In light testing on my machine (which admittedly is nothing like yours), the new isqrt1 routine runs about 40% faster on average than the previous isqrt routine I gave.

Mishmash answered 29/6, 2015 at 20:47 Comment(4)

Interesting idea. I'm just unsure what would be the overhead of mixing two different methods. You seem to assume there would be zero overhead to mix them ? Not a single operation ? – Inclose 1/7, 2015 at 12:10

I'm going over your code right now. You did not explicitly write the assignments in C (the language allows you to chain multiple temporaries), but you can't avoid them in ASM. Each ASM instruction takes 2 operands-Some can take the 3rd-a small constant (range 0-16). So, your first line if (gg > n)* is actually 3 ops : assign,mul,compare. Next line is 1 op, then 1 op Then condition, which could actually be removed from ASM, as bitshift will set the Z-flag, so I'd just do a single-op jump (to a label with rts), then 1 op for logical or and finally 1 op for loop (jump to @LoopStart).

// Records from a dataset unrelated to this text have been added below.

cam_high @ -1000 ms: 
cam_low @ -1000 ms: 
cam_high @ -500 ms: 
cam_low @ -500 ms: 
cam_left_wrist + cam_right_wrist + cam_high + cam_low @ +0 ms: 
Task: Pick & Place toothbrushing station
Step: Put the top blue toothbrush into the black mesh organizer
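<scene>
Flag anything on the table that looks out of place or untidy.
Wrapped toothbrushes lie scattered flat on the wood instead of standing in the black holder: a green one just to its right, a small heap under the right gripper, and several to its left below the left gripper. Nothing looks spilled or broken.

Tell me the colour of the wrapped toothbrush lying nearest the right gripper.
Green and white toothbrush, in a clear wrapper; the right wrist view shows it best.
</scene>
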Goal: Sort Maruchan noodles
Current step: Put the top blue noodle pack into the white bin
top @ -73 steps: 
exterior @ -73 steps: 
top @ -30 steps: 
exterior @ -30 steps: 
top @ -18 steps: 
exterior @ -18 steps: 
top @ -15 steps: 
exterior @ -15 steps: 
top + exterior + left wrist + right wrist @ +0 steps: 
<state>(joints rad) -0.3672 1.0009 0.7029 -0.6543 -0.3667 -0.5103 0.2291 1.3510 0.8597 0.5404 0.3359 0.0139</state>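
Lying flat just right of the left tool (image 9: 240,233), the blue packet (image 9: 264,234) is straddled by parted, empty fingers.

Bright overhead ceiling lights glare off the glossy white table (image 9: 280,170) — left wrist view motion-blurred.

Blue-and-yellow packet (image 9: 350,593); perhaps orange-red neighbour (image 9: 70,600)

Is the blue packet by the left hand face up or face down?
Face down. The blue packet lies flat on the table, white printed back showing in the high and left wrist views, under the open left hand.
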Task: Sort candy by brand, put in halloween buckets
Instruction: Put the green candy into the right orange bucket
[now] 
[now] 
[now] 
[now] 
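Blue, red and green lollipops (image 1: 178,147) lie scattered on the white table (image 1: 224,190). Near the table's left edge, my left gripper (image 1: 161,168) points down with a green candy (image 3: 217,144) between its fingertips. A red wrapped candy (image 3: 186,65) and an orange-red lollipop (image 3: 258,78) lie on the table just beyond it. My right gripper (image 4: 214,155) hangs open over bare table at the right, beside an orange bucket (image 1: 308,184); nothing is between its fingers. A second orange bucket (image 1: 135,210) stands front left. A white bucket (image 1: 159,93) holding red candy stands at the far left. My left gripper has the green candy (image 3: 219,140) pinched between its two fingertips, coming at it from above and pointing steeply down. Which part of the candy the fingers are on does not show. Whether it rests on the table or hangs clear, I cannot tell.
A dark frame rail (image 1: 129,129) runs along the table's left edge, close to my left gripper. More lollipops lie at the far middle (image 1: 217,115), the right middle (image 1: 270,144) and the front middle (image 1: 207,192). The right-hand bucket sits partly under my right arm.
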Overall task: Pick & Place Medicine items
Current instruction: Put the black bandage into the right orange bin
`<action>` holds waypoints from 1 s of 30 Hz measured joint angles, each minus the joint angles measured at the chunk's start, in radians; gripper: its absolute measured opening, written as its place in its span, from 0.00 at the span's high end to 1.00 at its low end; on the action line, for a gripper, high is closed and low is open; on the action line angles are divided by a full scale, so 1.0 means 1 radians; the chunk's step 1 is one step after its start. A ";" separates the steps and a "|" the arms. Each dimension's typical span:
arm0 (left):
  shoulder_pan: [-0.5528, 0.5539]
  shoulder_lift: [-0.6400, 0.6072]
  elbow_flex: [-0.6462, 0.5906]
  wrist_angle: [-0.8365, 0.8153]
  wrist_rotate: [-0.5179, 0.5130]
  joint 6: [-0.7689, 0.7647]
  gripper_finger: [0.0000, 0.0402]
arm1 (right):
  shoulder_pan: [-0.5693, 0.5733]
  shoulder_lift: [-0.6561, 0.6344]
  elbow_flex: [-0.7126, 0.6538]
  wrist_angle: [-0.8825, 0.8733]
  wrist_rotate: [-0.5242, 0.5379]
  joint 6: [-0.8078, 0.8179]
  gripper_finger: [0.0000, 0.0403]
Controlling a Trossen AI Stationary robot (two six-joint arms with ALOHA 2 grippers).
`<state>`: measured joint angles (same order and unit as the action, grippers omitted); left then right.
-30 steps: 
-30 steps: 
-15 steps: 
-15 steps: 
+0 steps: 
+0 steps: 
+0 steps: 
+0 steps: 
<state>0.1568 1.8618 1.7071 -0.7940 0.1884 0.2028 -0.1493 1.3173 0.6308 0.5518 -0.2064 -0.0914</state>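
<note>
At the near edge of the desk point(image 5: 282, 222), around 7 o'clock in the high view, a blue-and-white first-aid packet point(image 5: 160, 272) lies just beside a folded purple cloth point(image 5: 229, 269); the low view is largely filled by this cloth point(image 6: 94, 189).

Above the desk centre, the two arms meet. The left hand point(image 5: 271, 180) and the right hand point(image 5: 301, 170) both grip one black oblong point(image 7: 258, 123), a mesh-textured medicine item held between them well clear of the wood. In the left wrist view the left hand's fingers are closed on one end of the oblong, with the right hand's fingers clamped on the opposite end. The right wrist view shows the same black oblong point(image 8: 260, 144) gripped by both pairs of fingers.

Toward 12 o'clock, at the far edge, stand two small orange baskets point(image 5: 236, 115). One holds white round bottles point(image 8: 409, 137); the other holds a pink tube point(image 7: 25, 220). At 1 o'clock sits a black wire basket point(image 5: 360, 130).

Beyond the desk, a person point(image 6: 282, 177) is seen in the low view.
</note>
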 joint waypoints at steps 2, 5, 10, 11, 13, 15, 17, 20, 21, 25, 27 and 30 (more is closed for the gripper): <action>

That's 8 – Inclose 1/7, 2015 at 12:28

Now if I apply the same rules to my initial method, then 1st line takes 2 ops, 2nd line 2 ops, 3rd line 1 op, 4th line 1 op, 5th line 1 op, and loop overhead 2 ops (decrement loop register, jump on Z). Total:9 ops. So, it looks like you shaved off 1 op, which is cool ! Thanks ! Of course, if we're down to that level, we must count each comparison as 2 ops (compare, jump), so that raises the total instruction count for both solutions. It looks like you combined loop counter with the sqrt logic, which is neat in ASM as we can avoid the condition if (c==0) altogether by jumping on Z-flag. – Inclose 1/7, 2015 at 12:39

If you want isqrt to be exact, Newton's method itself has an overhead of two ops at the end to correct a potential off-by-one error. However, you have to start non-Newton part at the right place, otherwise for small numbers it will generate leading zeros instead of significant bits. That means you need a CLZ or similar instruction. The bonus is that once you know how many bits are in the answer, you can use that information to adjust the number of ops, halving the number of steps on average. I'm working on an implementation ... everything done except the CLZ simulation. – Mishmash 2/7, 2015 at 1:5

If multiplication is the same speed (or faster than!) addition and shifting, or if you lack a fast shift-by-amount-contained-in-a-register instruction, then the following will not be helpful. Otherwise:

You're computing temp*temp afresh on each loop cycle, but temp = res | add, which is the same as res + add since their bits don't overlap, and (a) you have already computed res*res on a previous loop cycle, and (b) add has special structure (it's always just a single bit). So, using the fact that (a+b)^2 = a^2 + 2ab + b^2, and you already have a^2, and b^2 is just a single bit shifted twice as far to the left as the single-bit b, and 2ab is just a left-shifted by 1 more position than the location of the single bit in b, you can get rid of the multiplication:

unsigned short int int_sqrt32(unsigned int x)
{
    unsigned short int res = 0;
    unsigned int res2 = 0;
    unsigned short int add = 0x8000;   
    unsigned int add2 = 0x80000000;   
    int i;
    for(i = 0; i < 16; i++)
    {
        unsigned int g2 = res2 + (res << i) + add2;
        if (x >= g2)
        {
            res |= add;
            res2 = g2;
        }
        add >>= 1;
        add2 >>= 2;
    }
    return res;
}

Also I would guess that it's a better idea to use the same type (unsigned int) for all variables, since according to the C standard, all arithmetic requires promotion (conversion) of narrower integer types to the widest type involved before the arithmetic operation is performed, followed by subsequent back-conversion if necessary. (This may of course be optimised away by a sufficiently intelligent compiler, but why take the risk?)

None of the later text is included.